Demography 88<br>
Fall 2019<br>
Carl Mason (cmason@berkeley.edu)<br>
## The Great Migration (part 2) : Chicago

In this lab we take a look at the characteristics of migrants from Southern states to Northern states in 1960. In the first GreatMigration Lab, we looked at the conditions of people (particularly African American people) who *lived* in a southern state.  This week, we will look at people who were *born* in a southern state and we'll compare the characteristics of southern born people **who no longer live in the south** with those who continue to reside in the state of their birth. In other words we're going to compare *migrants* with *non-migrants*. To be more tediously precise, we're going to compare the characteristics of migrants with those *at risk of migrating* in other words with the universe of people born in the particular state (actually, as we'll see, it's a bit more complicated than that).

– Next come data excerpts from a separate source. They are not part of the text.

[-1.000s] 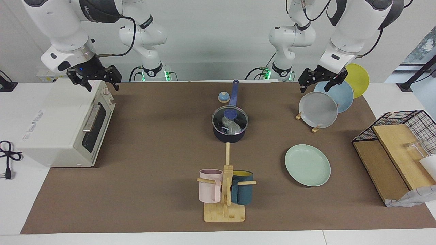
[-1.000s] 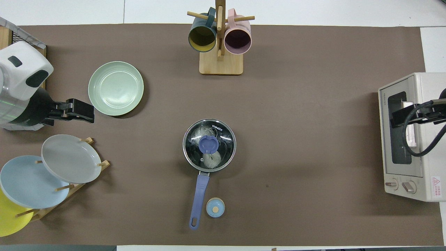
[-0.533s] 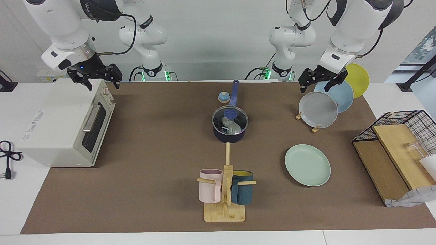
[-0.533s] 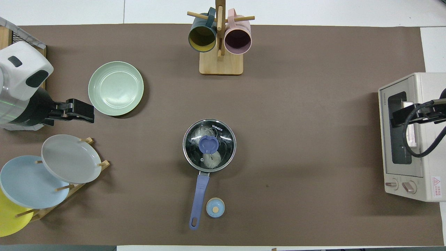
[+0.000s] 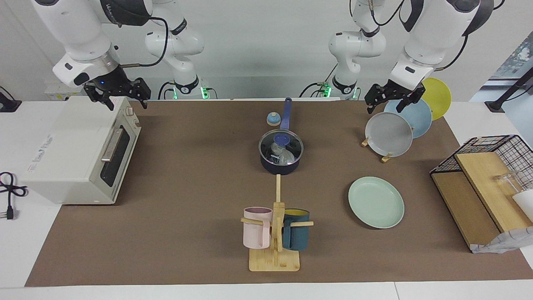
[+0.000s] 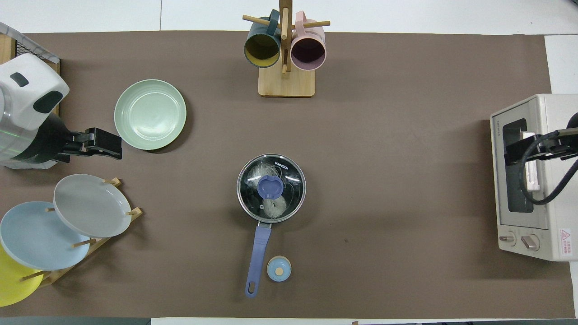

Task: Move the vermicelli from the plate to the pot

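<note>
The dark navy pot [image 5: 280, 167] stands mid-table with a glass lid [image 5: 281, 146] on it and its handle toward the robots. Two whitish vermicelli nests [image 6: 274, 206] lie inside it, seen through the lid. The mint-green plate [image 5: 376, 202] lies bare, farther from the robots than the pot and toward the left arm's end. My left gripper [image 5: 384, 107] is open and empty, up in the air over the plate rack. My right gripper [image 5: 126, 104] is open and empty, over the toaster oven.
A wooden rack [image 5: 387, 157] holds grey, light-blue and yellow plates. A mug tree [image 5: 275, 233] carries a pink and a teal mug. A small blue bell [image 5: 273, 119] sits beside the pot's handle. A toaster oven [image 5: 79, 150] and a wire basket [image 5: 483, 166] stand at the table's ends.
My right gripper has shifted slightly over the toaster oven's top, toward the table's middle. The left arm, pot and plate have not moved.
</note>
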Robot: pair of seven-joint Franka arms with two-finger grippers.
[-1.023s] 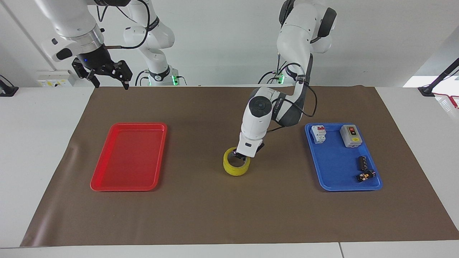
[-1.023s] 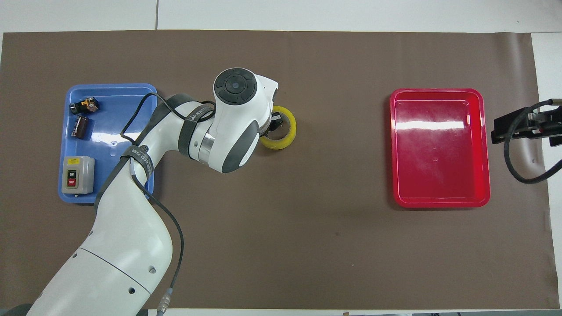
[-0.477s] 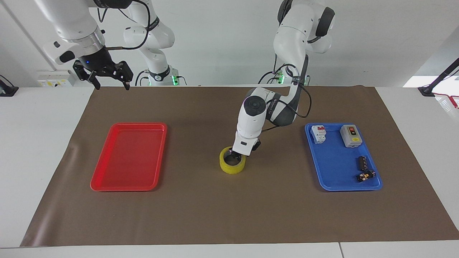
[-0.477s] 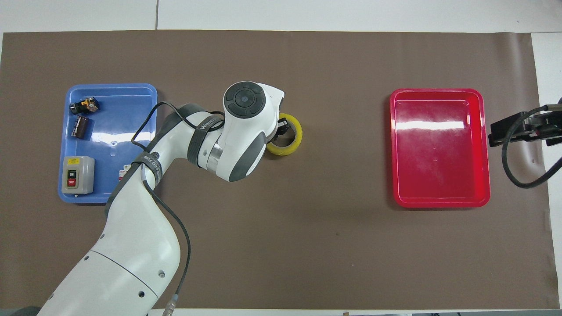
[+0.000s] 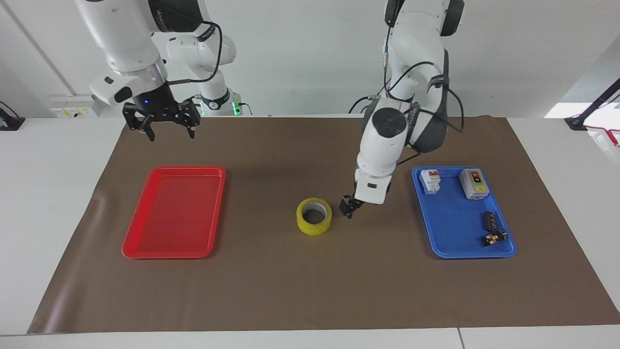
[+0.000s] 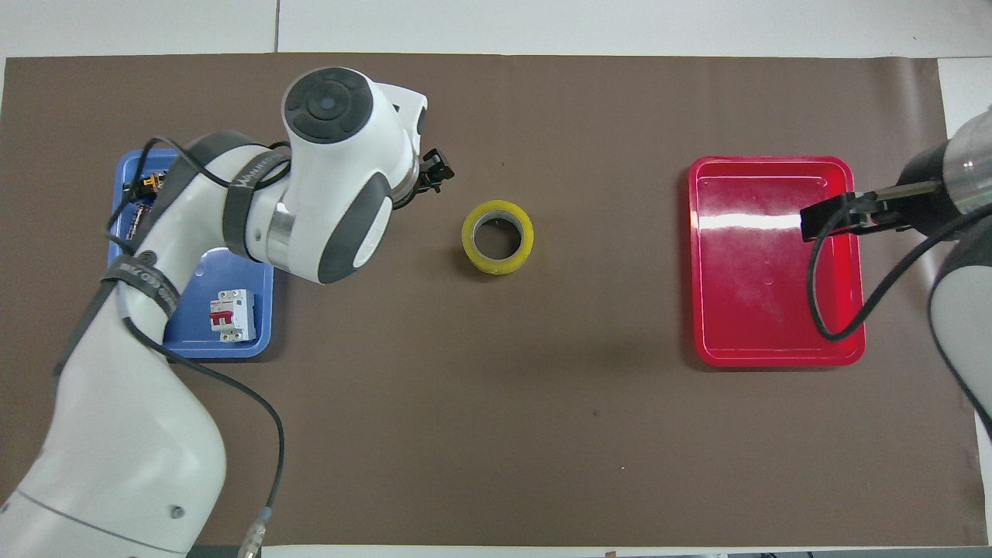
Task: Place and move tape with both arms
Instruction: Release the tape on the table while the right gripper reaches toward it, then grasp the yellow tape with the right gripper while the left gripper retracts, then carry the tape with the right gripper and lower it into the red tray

The data that we will use in this week's exercise is very similar to what we used in the first Great Migration lab. You'll notice that the variables have similar names (although there are fewer of them this time). Like last time, the UPPER CASE variables are drawn directly from IPUMS, whereas the lower case variables have been modified slightly by your instructor -- generally by replacing numbers with words.

ALSO NOTE that this is a five percent simple random sample, so no weighting is required.  And the sums should be divided by .05 in order to get an *estimate* of the full 1960 value.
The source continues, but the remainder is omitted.